This may be old news to many of you.

In considering a new motherboard, I remembered an article I stumbled
upon a few days ago talking about bad capacitors in motherboards
manufactured in the last two years. I just Googled the topic and found
some scary information. I have built three computers since 2002. One
with a Tyan Trinity 510, and two others with socket A, KT266a and KT333a
chipset, MSI motherboards. One was for a guy I worked with last summer.
He says it still runs fine. Hope it continues to run fine.

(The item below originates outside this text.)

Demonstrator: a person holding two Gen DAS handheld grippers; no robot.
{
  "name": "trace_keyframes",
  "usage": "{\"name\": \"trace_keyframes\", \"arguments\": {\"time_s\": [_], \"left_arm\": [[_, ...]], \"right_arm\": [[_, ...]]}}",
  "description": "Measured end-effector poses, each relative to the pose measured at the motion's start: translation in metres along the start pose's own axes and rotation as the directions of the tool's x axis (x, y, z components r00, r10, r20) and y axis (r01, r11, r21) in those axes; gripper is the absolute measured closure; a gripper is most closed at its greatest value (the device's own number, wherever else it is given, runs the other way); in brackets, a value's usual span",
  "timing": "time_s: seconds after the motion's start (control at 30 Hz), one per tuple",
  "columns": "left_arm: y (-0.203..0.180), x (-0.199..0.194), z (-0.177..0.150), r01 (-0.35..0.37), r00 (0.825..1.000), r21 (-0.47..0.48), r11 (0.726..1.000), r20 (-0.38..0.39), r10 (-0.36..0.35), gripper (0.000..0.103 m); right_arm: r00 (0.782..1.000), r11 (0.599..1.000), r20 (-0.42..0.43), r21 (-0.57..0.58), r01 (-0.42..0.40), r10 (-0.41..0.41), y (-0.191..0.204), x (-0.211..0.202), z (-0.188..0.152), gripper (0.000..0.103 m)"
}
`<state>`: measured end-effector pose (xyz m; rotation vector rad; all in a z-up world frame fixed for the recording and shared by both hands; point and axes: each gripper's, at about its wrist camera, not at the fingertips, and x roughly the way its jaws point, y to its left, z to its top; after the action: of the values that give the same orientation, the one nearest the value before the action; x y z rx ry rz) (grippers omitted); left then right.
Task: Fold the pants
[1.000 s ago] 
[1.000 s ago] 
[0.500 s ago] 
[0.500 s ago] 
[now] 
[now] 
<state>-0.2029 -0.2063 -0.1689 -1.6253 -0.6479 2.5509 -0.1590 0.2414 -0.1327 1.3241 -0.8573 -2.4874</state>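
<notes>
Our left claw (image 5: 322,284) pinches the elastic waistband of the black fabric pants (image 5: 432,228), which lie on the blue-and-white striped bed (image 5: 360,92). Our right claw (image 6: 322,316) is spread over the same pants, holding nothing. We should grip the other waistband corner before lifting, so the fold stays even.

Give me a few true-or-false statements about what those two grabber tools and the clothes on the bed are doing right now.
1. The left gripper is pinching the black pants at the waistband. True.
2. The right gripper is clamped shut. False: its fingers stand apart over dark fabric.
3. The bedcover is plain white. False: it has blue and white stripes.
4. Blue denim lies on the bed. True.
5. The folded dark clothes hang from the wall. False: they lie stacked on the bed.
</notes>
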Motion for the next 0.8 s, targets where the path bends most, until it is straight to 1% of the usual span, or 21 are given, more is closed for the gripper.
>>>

Anyway, the impression I got from the articles and postings I read was
that even highly regarded motherboard manufacturers fell into this
problem of using faulty caps. I won't name any of them, I'll leave that
to Google. But I will name one that claims to have avoided the faulty
capacitor issue, by insuring that they used the best capacitors made in
Japan, Albatron. I would never have thought. I saw how cheap they where
while searching on Pricewatch (I never really heard of Albatron until
I searched Pricewatch), and automaticaly considered them a stability
risk. I may take another look at what they have to offer.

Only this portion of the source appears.